*** Data extract Section Begins ***

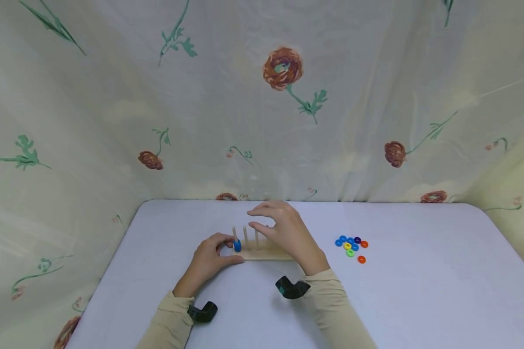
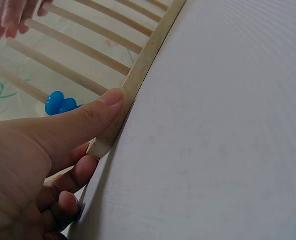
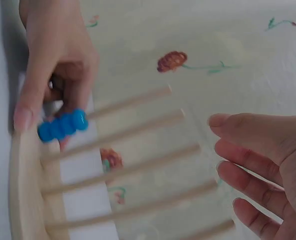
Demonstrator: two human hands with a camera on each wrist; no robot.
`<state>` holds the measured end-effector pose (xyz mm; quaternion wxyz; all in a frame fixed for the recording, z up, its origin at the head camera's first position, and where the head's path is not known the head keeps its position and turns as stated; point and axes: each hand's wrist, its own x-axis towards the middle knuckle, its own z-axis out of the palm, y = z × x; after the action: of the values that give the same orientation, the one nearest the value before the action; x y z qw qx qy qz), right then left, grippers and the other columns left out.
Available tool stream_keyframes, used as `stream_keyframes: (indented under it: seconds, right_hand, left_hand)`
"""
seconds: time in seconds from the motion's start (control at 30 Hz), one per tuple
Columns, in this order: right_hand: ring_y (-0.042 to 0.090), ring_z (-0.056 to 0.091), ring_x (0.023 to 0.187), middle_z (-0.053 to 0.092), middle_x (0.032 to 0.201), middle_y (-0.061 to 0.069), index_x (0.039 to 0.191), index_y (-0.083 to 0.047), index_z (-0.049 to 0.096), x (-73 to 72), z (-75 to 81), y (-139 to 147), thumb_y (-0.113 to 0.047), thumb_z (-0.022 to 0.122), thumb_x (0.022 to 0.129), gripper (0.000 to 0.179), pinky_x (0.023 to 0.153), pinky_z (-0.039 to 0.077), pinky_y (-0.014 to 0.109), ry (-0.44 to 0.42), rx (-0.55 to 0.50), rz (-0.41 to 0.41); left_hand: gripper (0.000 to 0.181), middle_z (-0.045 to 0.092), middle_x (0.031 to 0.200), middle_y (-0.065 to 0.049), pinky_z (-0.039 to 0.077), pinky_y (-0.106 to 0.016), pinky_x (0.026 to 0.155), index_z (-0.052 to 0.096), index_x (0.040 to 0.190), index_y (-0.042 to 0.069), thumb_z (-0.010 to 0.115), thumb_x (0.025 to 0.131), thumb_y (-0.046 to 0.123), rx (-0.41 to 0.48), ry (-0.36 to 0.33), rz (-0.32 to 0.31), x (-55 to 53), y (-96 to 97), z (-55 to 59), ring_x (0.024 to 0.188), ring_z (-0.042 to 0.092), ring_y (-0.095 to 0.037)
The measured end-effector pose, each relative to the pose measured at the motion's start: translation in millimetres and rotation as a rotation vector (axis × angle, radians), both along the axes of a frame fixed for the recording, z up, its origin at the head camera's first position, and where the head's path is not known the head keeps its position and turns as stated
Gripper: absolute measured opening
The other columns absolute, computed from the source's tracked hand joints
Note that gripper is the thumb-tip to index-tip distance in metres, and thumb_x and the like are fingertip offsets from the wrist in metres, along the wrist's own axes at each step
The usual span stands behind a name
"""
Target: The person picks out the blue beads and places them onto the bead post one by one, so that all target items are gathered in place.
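A wooden peg rack (image 1: 266,255) stands on the table, with several upright pegs (image 3: 143,165) in a row. Blue beads (image 3: 63,126) are stacked low on its leftmost peg. My left hand (image 1: 207,258) grips the left end of the base; in the left wrist view the thumb (image 2: 111,97) presses the edge, with fingers curled at the end. Above the rack, my right hand (image 1: 286,231) hovers with thumb and fingers apart, nothing between them. It hides the rack's right part in the head view.
Right of the rack lies a loose group of ring beads: several blue (image 1: 343,239), a yellow one (image 1: 347,246), a green one (image 1: 350,253), a purple one (image 1: 357,240) and orange ones (image 1: 361,260). A flowered curtain (image 1: 201,111) hangs behind the white table (image 1: 419,291).
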<state>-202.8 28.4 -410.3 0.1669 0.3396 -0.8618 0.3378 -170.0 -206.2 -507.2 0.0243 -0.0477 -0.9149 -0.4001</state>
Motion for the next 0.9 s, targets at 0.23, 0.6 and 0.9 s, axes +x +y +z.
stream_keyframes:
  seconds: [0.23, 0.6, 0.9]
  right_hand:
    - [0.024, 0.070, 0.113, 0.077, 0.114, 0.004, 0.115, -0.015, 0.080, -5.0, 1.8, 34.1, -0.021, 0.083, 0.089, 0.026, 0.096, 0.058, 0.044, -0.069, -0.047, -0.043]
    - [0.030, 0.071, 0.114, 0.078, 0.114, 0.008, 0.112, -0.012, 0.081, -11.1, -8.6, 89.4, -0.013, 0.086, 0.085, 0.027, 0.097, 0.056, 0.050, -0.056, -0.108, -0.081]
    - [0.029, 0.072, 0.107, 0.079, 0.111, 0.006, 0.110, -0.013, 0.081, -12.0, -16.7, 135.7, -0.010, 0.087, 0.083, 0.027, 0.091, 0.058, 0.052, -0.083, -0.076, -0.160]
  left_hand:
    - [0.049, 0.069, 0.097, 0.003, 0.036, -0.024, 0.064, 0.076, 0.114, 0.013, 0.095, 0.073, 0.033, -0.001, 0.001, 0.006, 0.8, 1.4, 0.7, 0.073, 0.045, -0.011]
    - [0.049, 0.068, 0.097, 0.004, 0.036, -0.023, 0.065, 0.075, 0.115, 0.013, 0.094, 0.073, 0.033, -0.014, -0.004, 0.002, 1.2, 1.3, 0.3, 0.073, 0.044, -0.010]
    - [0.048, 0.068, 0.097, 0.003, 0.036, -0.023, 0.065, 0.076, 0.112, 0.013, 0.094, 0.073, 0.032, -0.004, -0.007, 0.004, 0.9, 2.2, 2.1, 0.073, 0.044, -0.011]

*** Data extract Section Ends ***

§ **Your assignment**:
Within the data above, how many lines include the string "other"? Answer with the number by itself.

§ **Response to this task**:
2